Reconciliation and inclusion doesn’t mean that everybody gets what they want. In fact the kind of reconciliation and inclusion that Jesus points us toward is rooted in sacrificial love and a genuine desire for what is best, even if it’s not what any one of us personally desire. The older we are, the more this is true–our task as elders is to make space, make a place for those coming up behind us, listening hard to their concerns, their needs. Unity is rooted in love. 

Finally, this I know about hope. It isn’t something we need to manufacture. It is God’s gift. Hope ofen rises from despair.

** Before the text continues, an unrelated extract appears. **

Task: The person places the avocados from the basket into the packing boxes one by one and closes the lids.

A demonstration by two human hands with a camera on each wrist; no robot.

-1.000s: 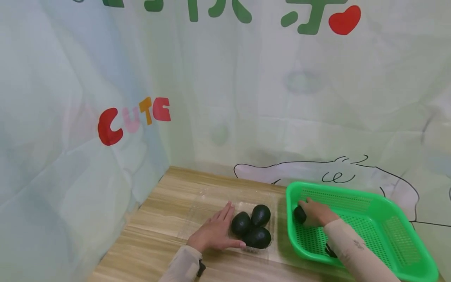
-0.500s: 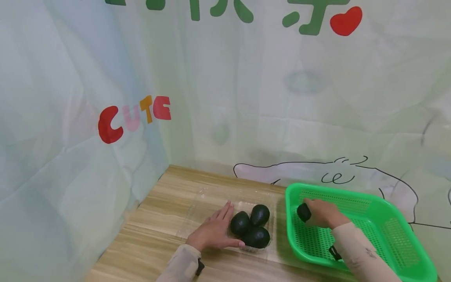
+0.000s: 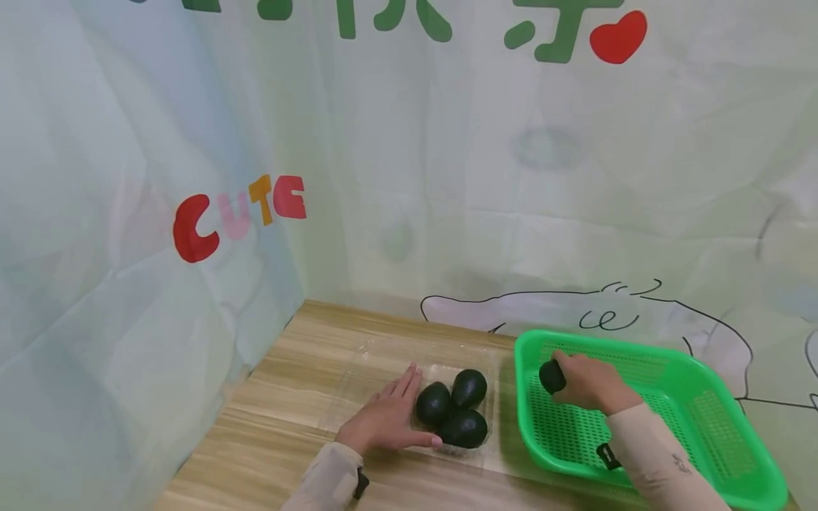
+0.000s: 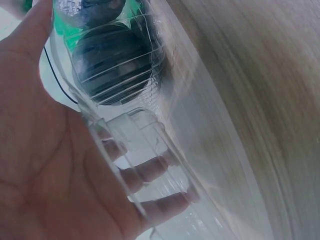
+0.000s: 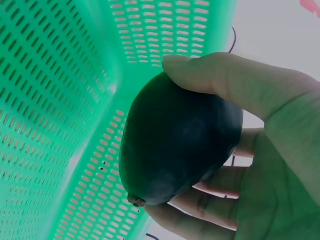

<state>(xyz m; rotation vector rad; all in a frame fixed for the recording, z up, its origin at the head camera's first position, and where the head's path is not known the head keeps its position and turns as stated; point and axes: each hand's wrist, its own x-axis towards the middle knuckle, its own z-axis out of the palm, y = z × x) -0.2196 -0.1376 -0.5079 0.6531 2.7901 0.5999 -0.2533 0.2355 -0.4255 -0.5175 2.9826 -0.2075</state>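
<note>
In the head view, a clear plastic clamshell box (image 3: 441,458) lies unfolded on the table with three dark avocados (image 3: 469,388) grouped in its right half. My left hand (image 3: 386,419) rests against the box beside them, fingers fairly straight and thumb toward the near edge. The left wrist view has those fingers (image 4: 150,170) showing through the clear plastic. Over the left part of a green basket (image 3: 565,465), my right hand (image 3: 591,383) grips another avocado (image 3: 552,376). Seen from the right wrist, thumb and fingers curl round this avocado (image 5: 180,140), its stem end exposed.
The basket has perforated walls and a raised rim, and it stands to the right of the box. A wood-grain table (image 3: 255,426) lies beneath everything. Printed fabric sheets (image 3: 409,213) hang close behind and along the left side.
My right hand has raised the avocado from near the basket's left wall and shifted slightly right. My left hand and the three boxed avocados stay in place.
</note>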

It can stir our hearts even when we have reason to give up. I wish I could tell you how this happens; I only know that it does. Hope resists platitudes or wishful thinking. It allows for grief and all its manifestations. It never chastises us for being exhausted and worried. It doesn’t ask us to pretend that everything is going to be okay when we don’t know if that’s true, at least in the short term. 

But what hope does is help us rise again, not from our strength, but from the strength that comes to us from the deepest wells of the human spirit, where God’s divine spirit meets us. 

Now there is a cost to this hope, and we do have to choose it, because it refuses to deny the reality of suffering. You may have heard a refrain from St. Paul on the importance of suffering. He writes that we need to embrace suffering, for suffering is what produces endurance, and endurance produces character, and character produces hope–and this hope does not disappoint because God’s love has been poured into our hearts through the Holy Spirit that has been given to us. (Romans. 5:1-5) The source of our hope is the amazing love of God. 

So how are we to live? Jesus told a parable about wise and foolish bridesmaids, the difference between wisdom and foolishness being preparation, foresight, living now with a vision for what may be needed later on. Attentiveness. Mindfulness–how we could use that now. 

In one of the chapters of PB’s new book, Love is the Way: Holding onto Hope in Troubling Times, wonderfully entitled, “What Dolly Parton and Desmond Tutu Have in Common,” Curry also reminds us of the power of dreams, and how living by our our dreams requires strength perseverance whenever we bump up against the crucible steel hardships of life. As an example of what that strength and perseverance looks like, he cites what was known in the Civil Rights Movement as the “Ten Commandments of Nonviolence.” They were part of the training Dr. King and others required of all those taking part in “the movement”–the nonviolent movement for the freedom they all longed for.    

  • Meditate daily on the teachings and life of Jesus.
  • Remember always that the non-violent movement seeks justice and reconciliation–not victory.
  • Walk and talk in the manner of love, for God is love.
  • Pray daily to be used by God in order that all might be free.
  • Sacrifice personal wishes in order that all might be free.
  • Observe with both friend and foe the ordinary rules of courtesy.
  • Seek to perform regular service for others and for the world.
  • Refrain from the violence of fist, tongue, or heart.
  • Strive to be in good spiritual and bodily health.1

What would the world look like if even a percentage of Christians committed to these things now? What would Washington, DC look like? What would the Diocese of Washington look like? What would St. Stephen’s and the Incarnation look like? What would my family and yours look like? 

When we do these things–always imperfectly, for we are not perfect–we become more like Jesus. We sound more like Jesus. And some of his light shines through us. No matter what happens, what lies in store, surely that would be a wonderful thing–our offering of love and justice for those around us. 

1 Michael Curry, Love is the Way: Holding onto Hope in Troubling Times (New York: Avery Books, 2020), pp. 92-94.